▶ [Required work]: Start to finish, the listing must be rewritten exactly.

Start of Exercise input

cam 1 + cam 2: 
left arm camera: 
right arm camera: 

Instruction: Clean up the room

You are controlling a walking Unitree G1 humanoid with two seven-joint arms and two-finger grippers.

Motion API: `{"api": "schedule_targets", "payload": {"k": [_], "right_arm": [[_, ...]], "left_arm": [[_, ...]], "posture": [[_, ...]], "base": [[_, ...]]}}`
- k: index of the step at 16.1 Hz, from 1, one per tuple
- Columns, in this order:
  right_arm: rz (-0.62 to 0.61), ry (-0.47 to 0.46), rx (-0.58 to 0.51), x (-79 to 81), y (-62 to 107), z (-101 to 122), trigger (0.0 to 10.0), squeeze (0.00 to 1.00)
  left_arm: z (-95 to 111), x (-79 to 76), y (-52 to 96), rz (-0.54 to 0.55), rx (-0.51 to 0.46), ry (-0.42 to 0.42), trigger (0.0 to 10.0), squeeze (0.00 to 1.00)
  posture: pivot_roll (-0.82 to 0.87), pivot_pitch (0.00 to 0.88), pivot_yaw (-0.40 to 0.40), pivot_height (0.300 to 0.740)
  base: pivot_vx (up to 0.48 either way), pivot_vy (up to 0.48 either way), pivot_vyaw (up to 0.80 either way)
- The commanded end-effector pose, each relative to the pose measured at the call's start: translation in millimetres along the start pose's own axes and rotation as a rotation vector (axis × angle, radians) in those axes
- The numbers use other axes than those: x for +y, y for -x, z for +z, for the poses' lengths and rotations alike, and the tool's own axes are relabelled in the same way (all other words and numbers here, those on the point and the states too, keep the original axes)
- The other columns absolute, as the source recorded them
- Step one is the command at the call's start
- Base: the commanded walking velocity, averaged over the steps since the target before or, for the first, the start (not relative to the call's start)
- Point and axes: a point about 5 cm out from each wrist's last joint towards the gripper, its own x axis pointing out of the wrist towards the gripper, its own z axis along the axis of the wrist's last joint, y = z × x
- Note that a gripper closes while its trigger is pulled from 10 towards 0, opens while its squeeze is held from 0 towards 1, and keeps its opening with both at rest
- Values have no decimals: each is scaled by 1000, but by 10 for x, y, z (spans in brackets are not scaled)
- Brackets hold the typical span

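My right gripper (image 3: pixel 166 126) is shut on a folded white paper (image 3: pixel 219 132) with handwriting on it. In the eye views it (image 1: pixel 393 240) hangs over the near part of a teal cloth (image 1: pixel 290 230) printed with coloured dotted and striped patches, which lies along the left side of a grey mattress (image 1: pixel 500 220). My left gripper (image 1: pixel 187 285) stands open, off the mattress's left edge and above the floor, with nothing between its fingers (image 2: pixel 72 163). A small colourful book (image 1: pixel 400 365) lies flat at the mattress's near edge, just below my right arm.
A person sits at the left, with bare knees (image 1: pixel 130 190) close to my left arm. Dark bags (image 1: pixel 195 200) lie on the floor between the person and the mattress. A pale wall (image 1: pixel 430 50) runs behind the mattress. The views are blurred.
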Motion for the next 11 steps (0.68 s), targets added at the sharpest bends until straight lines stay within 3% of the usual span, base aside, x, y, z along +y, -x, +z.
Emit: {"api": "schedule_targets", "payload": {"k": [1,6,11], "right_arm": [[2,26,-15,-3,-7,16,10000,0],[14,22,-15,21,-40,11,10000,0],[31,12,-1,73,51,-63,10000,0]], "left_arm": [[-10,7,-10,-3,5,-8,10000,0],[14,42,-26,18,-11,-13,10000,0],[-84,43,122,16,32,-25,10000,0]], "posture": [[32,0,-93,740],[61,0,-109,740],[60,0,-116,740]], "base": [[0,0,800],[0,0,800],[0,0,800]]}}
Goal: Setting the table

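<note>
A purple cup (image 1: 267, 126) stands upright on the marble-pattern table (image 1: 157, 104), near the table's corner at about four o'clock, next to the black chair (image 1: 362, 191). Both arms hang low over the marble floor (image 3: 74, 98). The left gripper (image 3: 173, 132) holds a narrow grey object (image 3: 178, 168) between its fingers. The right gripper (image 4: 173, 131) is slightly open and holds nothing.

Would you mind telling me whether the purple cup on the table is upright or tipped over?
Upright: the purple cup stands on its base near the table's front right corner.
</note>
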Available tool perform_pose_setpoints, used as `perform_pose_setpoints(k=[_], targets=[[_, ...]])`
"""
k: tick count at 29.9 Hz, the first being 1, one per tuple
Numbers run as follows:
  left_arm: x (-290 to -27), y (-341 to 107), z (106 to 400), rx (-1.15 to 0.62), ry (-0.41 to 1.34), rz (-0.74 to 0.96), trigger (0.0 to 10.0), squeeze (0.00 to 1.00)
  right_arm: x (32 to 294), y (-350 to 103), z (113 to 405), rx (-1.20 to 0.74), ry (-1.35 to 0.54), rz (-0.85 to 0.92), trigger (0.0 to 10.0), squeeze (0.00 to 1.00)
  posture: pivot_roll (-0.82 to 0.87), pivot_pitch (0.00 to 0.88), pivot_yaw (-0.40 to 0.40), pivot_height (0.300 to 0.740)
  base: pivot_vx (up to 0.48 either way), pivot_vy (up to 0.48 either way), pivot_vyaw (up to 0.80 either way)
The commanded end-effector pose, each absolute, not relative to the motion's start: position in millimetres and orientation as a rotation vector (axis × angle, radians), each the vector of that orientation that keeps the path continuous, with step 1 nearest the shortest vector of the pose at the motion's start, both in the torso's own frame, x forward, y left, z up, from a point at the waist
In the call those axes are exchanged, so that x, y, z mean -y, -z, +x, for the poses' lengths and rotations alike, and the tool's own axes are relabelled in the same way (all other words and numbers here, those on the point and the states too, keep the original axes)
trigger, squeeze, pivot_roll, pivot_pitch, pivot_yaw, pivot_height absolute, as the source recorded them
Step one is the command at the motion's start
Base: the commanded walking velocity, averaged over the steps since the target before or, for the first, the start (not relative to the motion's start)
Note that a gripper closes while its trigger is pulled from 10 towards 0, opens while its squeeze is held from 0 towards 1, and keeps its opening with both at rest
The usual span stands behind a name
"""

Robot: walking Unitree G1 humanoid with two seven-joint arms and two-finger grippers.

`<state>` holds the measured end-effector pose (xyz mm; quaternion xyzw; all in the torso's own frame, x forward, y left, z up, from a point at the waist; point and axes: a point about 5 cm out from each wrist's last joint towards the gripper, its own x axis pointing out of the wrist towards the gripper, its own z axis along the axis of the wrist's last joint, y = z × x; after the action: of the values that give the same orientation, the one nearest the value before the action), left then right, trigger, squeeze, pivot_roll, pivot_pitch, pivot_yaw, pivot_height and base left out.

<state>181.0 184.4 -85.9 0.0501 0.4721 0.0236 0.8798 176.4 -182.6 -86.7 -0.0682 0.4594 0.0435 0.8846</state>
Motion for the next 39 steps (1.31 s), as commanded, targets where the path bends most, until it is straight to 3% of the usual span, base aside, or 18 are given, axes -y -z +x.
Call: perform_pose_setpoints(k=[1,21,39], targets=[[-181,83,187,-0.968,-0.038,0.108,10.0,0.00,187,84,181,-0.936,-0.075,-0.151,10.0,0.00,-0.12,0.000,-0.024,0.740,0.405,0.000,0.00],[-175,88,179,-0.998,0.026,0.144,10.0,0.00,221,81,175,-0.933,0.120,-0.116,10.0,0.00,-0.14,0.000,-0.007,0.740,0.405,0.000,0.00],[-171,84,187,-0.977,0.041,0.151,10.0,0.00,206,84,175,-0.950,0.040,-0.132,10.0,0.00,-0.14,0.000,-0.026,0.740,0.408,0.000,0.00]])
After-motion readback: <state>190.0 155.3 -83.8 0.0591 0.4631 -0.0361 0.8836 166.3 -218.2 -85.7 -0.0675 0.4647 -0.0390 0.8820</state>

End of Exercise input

▶ [Response box]:
cam 1 + cam 2: 
left arm camera: 
right arm camera: 

Instruction: Clean up the room

You are controlling a walking Unitree G1 humanoid with two seven-joint arms and two-finger grippers.

Motion API: `{"api": "schedule_targets", "payload": {"k": [_], "right_arm": [[_, ...]], "left_arm": [[_, ...]], "posture": [[_, ...]], "base": [[_, ...]]}}`
- k: index of the step at 16.1 Hz, from 1, one per tuple
- Columns, in this order:
  right_arm: rz (-0.62 to 0.61), ry (-0.47 to 0.46), rx (-0.58 to 0.51), x (-79 to 81), y (-62 to 107), z (-101 to 122), trigger (0.0 to 10.0), squeeze (0.00 to 1.00)
  left_arm: z (-95 to 111), x (-79 to 76), y (-52 to 96), rz (-0.54 to 0.55), rx (-0.51 to 0.46), ry (-0.42 to 0.42), trigger (0.0 to 10.0), squeeze (0.00 to 1.00)
  posture: pivot_roll (-0.82 to 0.87), pivot_pitch (0.00 to 0.88), pivot_yaw (-0.40 to 0.40), pivot_height (0.300 to 0.740)
  base: pivot_vx (up to 0.48 either way), pivot_vy (up to 0.48 either way), pivot_vyaw (up to 0.80 either way)
- The commanded end-effector pose, each relative to the pose measured at the call's start: translation in millimetres along the start pose's own axes and rotation as a rotation vector (axis × angle, radians) in those axes
- The numbers use other axes than those: x for +y, y for -x, z for +z, for the poses' lengths and rotations alike, and the tool's own axes are relabelled in the same way (all other words and numbers here, those on the point and the states too, keep the original axes)
- The other columns absolute, as the source recorded them
- Step one is the command at the call's start
- Base: the commanded walking velocity, averaged over the steps since the target before or, for the first, the start (not relative to the call's start)
- Point and axes: a point about 5 cm out from each wrist's last joint towards the gripper, its own x axis pointing out of the wrist towards the gripper, its own z axis along the axis of the wrist's last joint, y = z × x
- Note that a gripper closes while its trigger is pulled from 10 towards 0, opens while its squeeze is held from 0 towards 1, and keeps its opening with both at rest
- Values have no decimals: each is scaled by 1000, but by 10 for x, y, z (spans in brackets are not scaled)
- Brackets hold the typical span

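My right gripper (image 3: pixel 166 126) is shut on a folded white paper (image 3: pixel 219 132) with handwriting on it. In the eye views it (image 1: pixel 393 240) hangs over the near part of a teal cloth (image 1: pixel 290 230) printed with coloured dotted and striped patches, which lies along the left side of a grey mattress (image 1: pixel 500 220). My left gripper (image 1: pixel 187 285) stands open, off the mattress's left edge and above the floor, with nothing between its fingers (image 2: pixel 72 163). A small colourful book (image 1: pixel 400 365) lies flat at the mattress's near edge, just below my right arm.
A person sits at the left, with bare knees (image 1: pixel 130 190) close to my left arm. Dark bags (image 1: pixel 195 200) lie on the floor between the person and the mattress. A pale wall (image 1: pixel 430 50) runs behind the mattress. The views are blurred.
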Motion for the next 11 steps (0.68 s), targets added at the sharpest bends until straight lines stay within 3% of the usual span, base aside, x, y, z along +y, -x, +z.
Emit: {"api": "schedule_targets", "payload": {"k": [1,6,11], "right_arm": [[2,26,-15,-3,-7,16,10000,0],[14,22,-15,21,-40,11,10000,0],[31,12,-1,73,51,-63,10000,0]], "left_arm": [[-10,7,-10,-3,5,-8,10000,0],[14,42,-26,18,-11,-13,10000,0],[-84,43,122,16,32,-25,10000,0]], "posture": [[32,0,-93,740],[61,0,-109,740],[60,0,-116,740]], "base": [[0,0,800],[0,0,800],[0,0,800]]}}
Goal: Setting the table

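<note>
A purple cup (image 1: 267, 126) stands upright on the marble-pattern table (image 1: 157, 104), near the table's corner at about four o'clock, next to the black chair (image 1: 362, 191). Both arms hang low over the marble floor (image 3: 74, 98). The left gripper (image 3: 173, 132) holds a narrow grey object (image 3: 178, 168) between its fingers. The right gripper (image 4: 173, 131) is slightly open and holds nothing.

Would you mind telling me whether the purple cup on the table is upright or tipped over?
Upright: the purple cup stands on its base near the table's front right corner.
</note>
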Available tool perform_pose_setpoints, used as `perform_pose_setpoints(k=[_], targets=[[_, ...]])`
"""
k: tick count at 29.9 Hz, the first being 1, one per tuple
Numbers run as follows:
  left_arm: x (-290 to -27), y (-341 to 107), z (106 to 400), rx (-1.15 to 0.62), ry (-0.41 to 1.34), rz (-0.74 to 0.96), trigger (0.0 to 10.0), squeeze (0.00 to 1.00)
  right_arm: x (32 to 294), y (-350 to 103), z (113 to 405), rx (-1.20 to 0.74), ry (-1.35 to 0.54), rz (-0.85 to 0.92), trigger (0.0 to 10.0), squeeze (0.00 to 1.00)
  posture: pivot_roll (-0.82 to 0.87), pivot_pitch (0.00 to 0.88), pivot_yaw (-0.40 to 0.40), pivot_height (0.300 to 0.740)
  base: pivot_vx (up to 0.48 either way), pivot_vy (up to 0.48 either way), pivot_vyaw (up to 0.80 either way)
The commanded end-effector pose, each absolute, not relative to the motion's start: position in millimetres and orientation as a rotation vector (axis × angle, radians), each the vector of that orientation that keeps the path continuous, with step 1 nearest the shortest vector of the pose at the motion's start, both in the torso's own frame, x forward, y left, z up, from a point at the waist
In the call those axes are exchanged, so that x, y, z mean -y, -z, +x, for the poses' lengths and rotations alike, and the tool's own axes are relabelled in the same way (all other words and numbers here, those on the point and the states too, keep the original axes)
trigger, squeeze, pivot_roll, pivot_pitch, pivot_yaw, pivot_height absolute, as the source recorded them
Step one is the command at the motion's start
Base: the commanded walking velocity, averaged over the steps since the target before or, for the first, the start (not relative to the motion's start)
Note that a gripper closes while its trigger is pulled from 10 towards 0, opens while its squeeze is held from 0 towards 1, and keeps its opening with both at rest
The usual span stands behind a name
"""

Robot: walking Unitree G1 humanoid with two seven-joint arms and two-finger grippers.

`<state>` holds the measured end-effector pose (xyz mm; quaternion xyzw; all in the torso's own frame, x forward, y left, z up, from a point at the waist; point and axes: a point about 5 cm out from each wrist's last joint towards the gripper, its own x axis pointing out of the wrist towards the gripper, its own z axis along the axis of the wrist's last joint, y = z × x; after the action: of the values that give the same orientation, the one nearest the value before the action), left then right, trigger, squeeze, pivot_roll, pivot_pitch, pivot_yaw, pivot_height and base left out.

<state>181.0 184.4 -85.9 0.0501 0.4721 0.0236 0.8798 176.4 -182.6 -86.7 -0.0682 0.4594 0.0435 0.8846</state>
Motion for the next 39 steps (1.31 s), as commanded, targets where the path bends most, until it is straight to 3% of the usual span, base aside, or 18 are given, axes -y -z +x.
Call: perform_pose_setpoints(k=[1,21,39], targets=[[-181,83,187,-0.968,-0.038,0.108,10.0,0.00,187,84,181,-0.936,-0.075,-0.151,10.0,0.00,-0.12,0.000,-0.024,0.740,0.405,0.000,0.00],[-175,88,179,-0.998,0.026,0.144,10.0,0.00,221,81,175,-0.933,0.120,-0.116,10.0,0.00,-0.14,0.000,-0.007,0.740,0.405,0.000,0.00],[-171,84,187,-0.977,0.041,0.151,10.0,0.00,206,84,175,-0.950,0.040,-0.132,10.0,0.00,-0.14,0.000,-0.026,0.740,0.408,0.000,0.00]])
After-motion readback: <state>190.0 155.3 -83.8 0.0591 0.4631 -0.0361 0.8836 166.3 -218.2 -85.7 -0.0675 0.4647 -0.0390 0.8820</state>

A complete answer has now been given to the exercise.